I read a post in SEOBOOK about a cheap was to rank using inline query refinement. I just want to say that I find it difficult to read the SEOBOOK blog since the template was changed - there’s too much going on and I can’t focus on the content on Arron Wall’s posts and the blog has become too blatently commerical for me.
However, the information about query refinements was very good, but a little too intensive for me to read in full. When Google finds a query is ambigious it take the the top pages (the first 100 or the first 1000) and calcuates term vectors (how close the main terms one the page compare with an ideal page for that query - one that Google has indentified and stored). Google also come with suggested terms based on those calculations.

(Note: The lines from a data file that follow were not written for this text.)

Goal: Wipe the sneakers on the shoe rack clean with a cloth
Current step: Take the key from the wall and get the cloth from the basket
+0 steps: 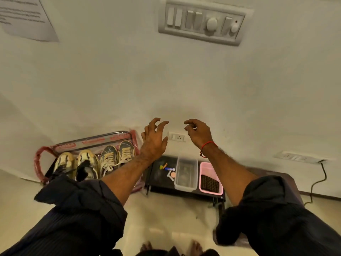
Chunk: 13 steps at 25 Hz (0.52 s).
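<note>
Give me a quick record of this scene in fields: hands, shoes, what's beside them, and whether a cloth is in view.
left hand: raised, fingers loosely curled, holding nothing
right hand: raised, fingers loosely curled, holding nothing
sneakers: four in a row on the shoe rack against the wall
beside rack: low dark table with clear bin and pink bin
cloth: none seen

**Rack and low table on a pale floor**

On the pale floor (166,215), against the wall, stands a shoe rack (39,159) with red-wrapped rails carrying four sneakers (108,159) side by side. Just beside it a dark low table (158,179) bears a clear bin (185,174), a pink bin (210,179) and small oddments (168,169).
</note>
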Each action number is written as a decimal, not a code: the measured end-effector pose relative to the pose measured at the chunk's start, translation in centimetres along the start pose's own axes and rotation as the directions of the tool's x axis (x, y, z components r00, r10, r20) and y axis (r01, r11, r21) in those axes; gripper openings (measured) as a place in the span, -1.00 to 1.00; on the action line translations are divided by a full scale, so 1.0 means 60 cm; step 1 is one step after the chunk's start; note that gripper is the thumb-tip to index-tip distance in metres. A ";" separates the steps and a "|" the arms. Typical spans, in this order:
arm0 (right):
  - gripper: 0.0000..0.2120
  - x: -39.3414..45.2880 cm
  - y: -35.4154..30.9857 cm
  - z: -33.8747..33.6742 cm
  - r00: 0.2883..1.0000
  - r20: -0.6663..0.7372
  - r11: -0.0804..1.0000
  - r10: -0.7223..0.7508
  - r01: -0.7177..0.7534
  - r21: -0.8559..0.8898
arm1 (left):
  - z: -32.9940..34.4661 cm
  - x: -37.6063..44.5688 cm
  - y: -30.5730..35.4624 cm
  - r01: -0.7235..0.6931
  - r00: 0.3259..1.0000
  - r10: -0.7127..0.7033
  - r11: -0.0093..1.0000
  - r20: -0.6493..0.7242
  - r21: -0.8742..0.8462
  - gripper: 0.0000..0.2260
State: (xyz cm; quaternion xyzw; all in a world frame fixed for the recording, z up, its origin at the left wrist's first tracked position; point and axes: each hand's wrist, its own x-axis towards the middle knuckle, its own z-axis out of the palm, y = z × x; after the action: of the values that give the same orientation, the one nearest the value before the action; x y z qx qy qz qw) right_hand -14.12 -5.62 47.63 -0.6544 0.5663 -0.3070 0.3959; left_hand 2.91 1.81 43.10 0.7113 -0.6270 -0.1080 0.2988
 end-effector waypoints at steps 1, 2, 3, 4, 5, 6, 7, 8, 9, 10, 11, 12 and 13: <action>-0.78 -0.005 0.023 -0.007 1.000 0.006 1.000 0.013 -0.013 -0.007 | 0.017 -0.012 0.004 0.003 0.999 -0.004 1.000 0.045 0.018 -0.42; -0.78 -0.010 0.049 -0.016 1.000 0.014 1.000 0.025 -0.024 -0.013 | 0.038 -0.026 0.007 0.010 0.996 -0.014 0.999 0.091 0.043 -0.41; -0.79 -0.013 0.072 -0.025 0.999 0.022 0.999 0.032 -0.032 -0.017 | 0.057 -0.039 0.012 0.019 0.991 -0.028 0.997 0.128 0.071 -0.39; -0.80 -0.015 0.094 -0.035 0.999 0.035 0.999 0.038 -0.038 -0.020 | 0.075 -0.053 0.016 0.036 0.986 -0.051 0.995 0.158 0.096 -0.37; -0.80 -0.017 0.115 -0.046 0.998 0.048 0.999 0.045 -0.044 -0.025 | 0.091 -0.066 0.025 0.058 0.981 -0.079 0.992 0.179 0.116 -0.35; -0.80 -0.017 0.137 -0.056 0.997 0.060 0.998 0.054 -0.053 -0.025 | 0.106 -0.077 0.033 0.082 0.975 -0.106 0.988 0.193 0.128 -0.35; -0.79 -0.017 0.160 -0.066 0.995 0.075 0.997 0.070 -0.069 -0.027 | 0.122 -0.089 0.043 0.107 0.969 -0.136 0.984 0.207 0.143 -0.35; -0.79 -0.018 0.182 -0.072 0.992 0.091 0.996 0.084 -0.082 -0.032 | 0.137 -0.099 0.052 0.131 0.963 -0.164 0.979 0.216 0.159 -0.35; -0.78 -0.020 0.202 -0.076 0.990 0.104 0.995 0.094 -0.091 -0.038 | 0.150 -0.109 0.058 0.145 0.960 -0.180 0.974 0.212 0.173 -0.34; -0.77 -0.021 0.222 -0.078 0.988 0.115 0.994 0.103 -0.099 -0.042 | 0.163 -0.119 0.063 0.154 0.960 -0.192 0.970 0.205 0.188 -0.33; -0.77 -0.024 0.239 -0.080 0.986 0.129 0.994 0.109 -0.104 -0.042 | 0.175 -0.127 0.066 0.164 0.958 -0.203 0.967 0.201 0.196 -0.33; -0.77 -0.027 0.258 -0.079 0.983 0.143 0.993 0.114 -0.109 -0.044 | 0.190 -0.136 0.068 0.177 0.954 -0.219 0.963 0.203 0.205 -0.32; -0.78 -0.032 0.275 -0.076 0.981 0.158 0.993 0.116 -0.109 -0.051 | 0.203 -0.143 0.066 0.190 0.952 -0.232 0.959 0.201 0.210 -0.33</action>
State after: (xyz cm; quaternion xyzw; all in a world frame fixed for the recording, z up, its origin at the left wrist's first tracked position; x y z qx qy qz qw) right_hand -26.52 -5.28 35.72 -0.6521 0.5751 -0.2185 0.4430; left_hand -8.45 6.35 33.72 0.7827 -0.5841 -0.1591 0.1444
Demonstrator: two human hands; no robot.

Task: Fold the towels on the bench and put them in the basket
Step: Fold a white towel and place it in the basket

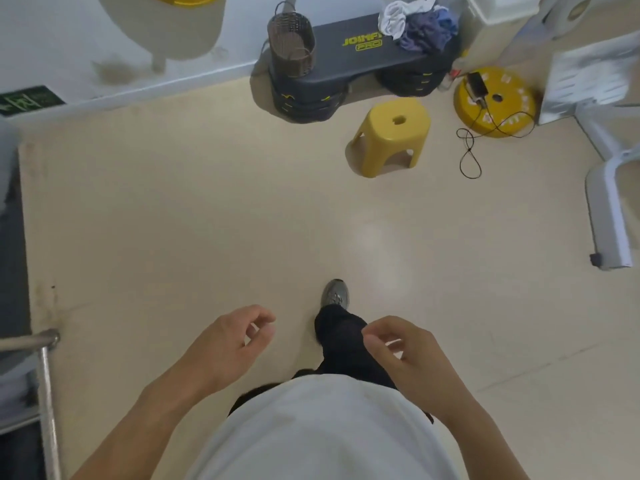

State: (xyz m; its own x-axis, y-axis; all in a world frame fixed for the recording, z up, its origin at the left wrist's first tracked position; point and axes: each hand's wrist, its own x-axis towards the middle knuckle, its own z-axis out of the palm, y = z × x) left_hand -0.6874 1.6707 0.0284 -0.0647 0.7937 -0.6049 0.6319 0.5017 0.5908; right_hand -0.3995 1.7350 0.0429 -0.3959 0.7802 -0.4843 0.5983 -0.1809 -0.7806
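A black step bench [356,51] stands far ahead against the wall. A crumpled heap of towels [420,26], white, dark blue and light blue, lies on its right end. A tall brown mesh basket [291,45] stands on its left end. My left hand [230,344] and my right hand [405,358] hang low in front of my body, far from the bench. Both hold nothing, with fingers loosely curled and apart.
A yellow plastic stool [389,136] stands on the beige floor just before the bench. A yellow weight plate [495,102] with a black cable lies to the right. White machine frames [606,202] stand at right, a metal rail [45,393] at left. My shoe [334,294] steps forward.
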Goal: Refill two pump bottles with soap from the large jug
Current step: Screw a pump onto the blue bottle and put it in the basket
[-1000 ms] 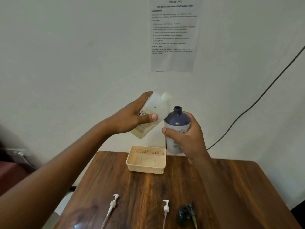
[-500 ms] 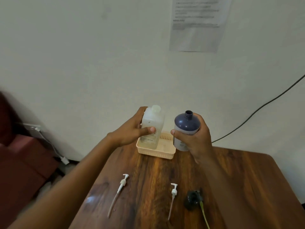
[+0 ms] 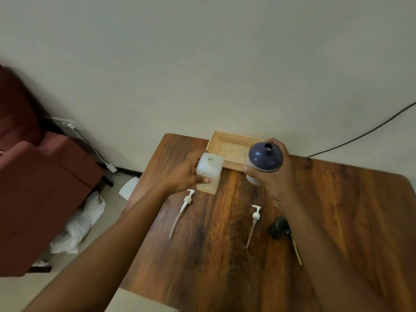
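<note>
While the left hand (image 3: 180,174) grips the square white bottle (image 3: 209,171) with its fingers curled round the side, the bottle stands upright on the wooden surface (image 3: 225,255), its mouth open at the top. The right hand (image 3: 275,179) holds the dark blue bottle (image 3: 265,161), thumb on the left side and fingers wrapped behind; this bottle is also upright with an open neck, and I cannot tell if its base touches the surface. Just behind both bottles, at the far edge against the wall, sits a beige basket (image 3: 234,147). Nearer, two white pump heads with long tubes lie flat: one (image 3: 183,210) below the white bottle, the other (image 3: 254,222) toward the right. A black pump head (image 3: 279,227) with a yellowish tube lies to the right of them, partly hidden by the right forearm.
</note>
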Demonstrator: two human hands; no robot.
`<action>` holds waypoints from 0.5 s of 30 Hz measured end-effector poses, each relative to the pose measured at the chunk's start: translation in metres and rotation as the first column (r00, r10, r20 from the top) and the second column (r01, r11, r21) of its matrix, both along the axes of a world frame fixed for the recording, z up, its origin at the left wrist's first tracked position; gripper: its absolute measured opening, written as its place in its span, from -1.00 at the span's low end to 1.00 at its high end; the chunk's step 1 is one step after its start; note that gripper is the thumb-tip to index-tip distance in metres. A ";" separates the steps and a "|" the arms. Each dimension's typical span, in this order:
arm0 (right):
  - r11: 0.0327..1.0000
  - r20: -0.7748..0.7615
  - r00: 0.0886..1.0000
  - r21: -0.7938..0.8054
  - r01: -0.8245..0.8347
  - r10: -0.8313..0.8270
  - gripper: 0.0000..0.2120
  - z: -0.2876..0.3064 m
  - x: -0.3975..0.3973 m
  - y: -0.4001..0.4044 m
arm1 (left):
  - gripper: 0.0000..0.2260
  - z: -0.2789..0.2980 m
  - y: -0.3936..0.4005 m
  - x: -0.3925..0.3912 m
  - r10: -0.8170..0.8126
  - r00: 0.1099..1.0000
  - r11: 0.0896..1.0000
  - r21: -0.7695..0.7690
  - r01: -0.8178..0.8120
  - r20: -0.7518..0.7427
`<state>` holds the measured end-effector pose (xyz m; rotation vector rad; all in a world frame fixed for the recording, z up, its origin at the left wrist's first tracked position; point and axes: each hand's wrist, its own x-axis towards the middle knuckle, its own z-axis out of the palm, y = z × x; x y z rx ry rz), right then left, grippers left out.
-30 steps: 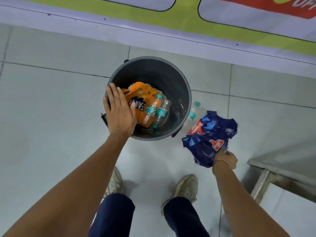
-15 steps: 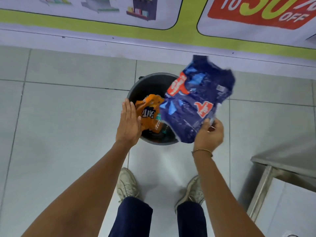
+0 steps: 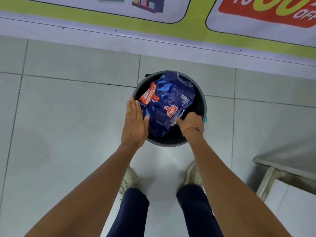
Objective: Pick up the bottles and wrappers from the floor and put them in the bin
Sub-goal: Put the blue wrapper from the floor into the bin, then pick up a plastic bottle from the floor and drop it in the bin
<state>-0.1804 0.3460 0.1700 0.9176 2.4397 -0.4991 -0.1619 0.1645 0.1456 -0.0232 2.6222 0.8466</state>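
A round dark grey bin (image 3: 200, 100) stands on the tiled floor in front of my feet. A large blue wrapper (image 3: 168, 106) with red logos lies across its mouth and hides what is below. My left hand (image 3: 135, 124) rests flat on the bin's left rim, fingers together, thumb touching the wrapper's edge. My right hand (image 3: 190, 121) is at the bin's right side, fingers closed on the wrapper's lower right corner. A small teal bottle cap (image 3: 206, 119) peeks out on the floor just right of the bin.
A wall banner (image 3: 153, 23) with green and red print runs along the floor's far edge behind the bin. A metal table frame (image 3: 282, 165) stands at the right. My shoes (image 3: 128, 180) are on the tiles just short of the bin.
My right hand lifted the blue wrapper from the floor at the bin's right, carried it over, and lowered it into the bin's mouth. The orange wrapper and bottles inside are now covered.
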 end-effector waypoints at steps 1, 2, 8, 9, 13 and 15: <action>0.996 -0.111 0.994 0.090 0.018 -0.008 -0.62 0.003 -0.001 0.009 | -0.43 0.000 0.004 -0.001 0.015 1.000 0.999 -0.030 -0.015 -0.013; 0.986 -0.227 0.974 0.157 0.058 -0.021 -0.61 0.006 -0.001 0.021 | -0.43 0.000 0.007 -0.002 0.036 0.999 0.998 -0.054 -0.037 -0.019; 0.931 -0.120 0.928 0.060 0.361 -0.352 -0.66 -0.054 0.023 0.118 | -0.43 -0.013 0.034 -0.005 0.140 0.988 0.963 -0.224 -0.153 -0.073; 0.943 0.001 0.944 0.033 0.331 -0.331 -0.68 -0.068 0.030 0.128 | -0.43 -0.014 0.036 -0.005 0.157 0.983 0.946 -0.271 -0.178 -0.097; 0.993 0.256 0.960 -0.014 0.116 -0.109 -0.67 -0.125 0.048 0.169 | -0.40 -0.028 0.051 -0.006 0.182 0.967 0.884 -0.401 -0.241 -0.181; 0.998 0.214 0.976 -0.031 0.056 -0.048 -0.56 -0.152 0.046 0.179 | -0.39 -0.036 0.051 -0.005 0.177 0.960 0.860 -0.440 -0.258 -0.217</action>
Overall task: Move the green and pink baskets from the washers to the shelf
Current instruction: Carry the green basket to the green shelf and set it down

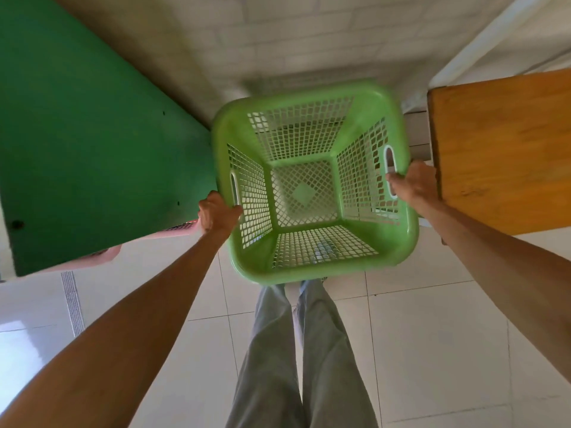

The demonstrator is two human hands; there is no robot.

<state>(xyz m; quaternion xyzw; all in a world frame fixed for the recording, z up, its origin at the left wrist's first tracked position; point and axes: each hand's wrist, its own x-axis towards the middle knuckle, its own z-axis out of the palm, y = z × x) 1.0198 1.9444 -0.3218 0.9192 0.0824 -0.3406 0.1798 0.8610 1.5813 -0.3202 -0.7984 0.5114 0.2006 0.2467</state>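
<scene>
An empty light-green perforated basket [312,267] hangs in the air in front of me, seen from above. My left hand [217,216] grips its left rim beside the handle slot. At the right rim my right hand [412,182] holds the other handle. A pink basket [102,256] peeks out from under the dark green shelf board [86,143] at the left; only its rim shows.
A wooden surface [506,152] juts in at the right, close to my right hand. White brick wall [293,41] lies ahead. Pale tiled floor [432,335] spreads below, with my grey-trousered legs [302,359] under the basket.
</scene>
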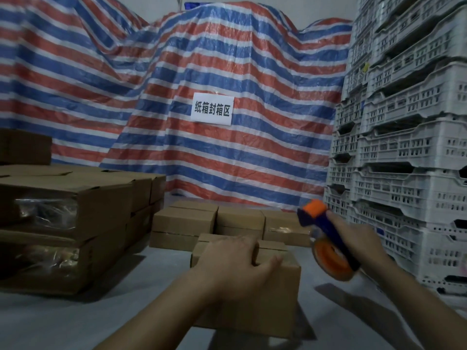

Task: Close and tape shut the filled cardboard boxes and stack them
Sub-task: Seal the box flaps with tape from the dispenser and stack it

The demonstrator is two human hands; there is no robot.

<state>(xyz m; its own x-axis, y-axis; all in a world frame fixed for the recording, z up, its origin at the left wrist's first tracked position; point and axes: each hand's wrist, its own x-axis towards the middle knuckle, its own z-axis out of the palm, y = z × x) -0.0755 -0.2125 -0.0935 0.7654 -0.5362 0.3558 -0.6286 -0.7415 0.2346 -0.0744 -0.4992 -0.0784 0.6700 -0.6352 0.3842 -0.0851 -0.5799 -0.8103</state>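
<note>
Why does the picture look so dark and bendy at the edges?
Head view: dim light, with soft shadows beside the cardboard box; the wide lens bows the crates; the left hand and the tape dispenser in the right hand look slightly blurred.

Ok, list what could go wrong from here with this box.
1. Only the left hand presses the box flaps; if it lifts early, they may spring open before tape lands.
2. The tape gun in the right hand hangs off to the side; a skewed start could miss the seam.
3. Its front end could catch the left fingers lying across that seam.
</note>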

For example, with the term "Jaguar" you might get:
jaguar car, mac os x jaguar, jaguar racing, and jaguar cat
Here’s my point: understand the details of how the process works is not really going to help anyone rank better - if any thing, it will inhibit creating anything.
I think SEO work can get carried to the point where some people think begin to reverse engineer what the computer scientists programmed to figure out how to create content that will rank well. I’ve found that approach leads to paralysis.
When I was at Webmasterworld this week I posted my notes on each session directly to my blog as the session was going on - often posting several times. In many cases, my posts were being searched for and coming up in the top of search results within two hours of my posting (i even came up as #2 for "google" in Google Blog Search that way - within two hours of my posting).
Now, all I did was write with an idea in mind - and I could create content that way pretty quickly.
If I worried how the vector on my content terms matched to some ideal page for a query I wanted to rank for …I’d never write anything.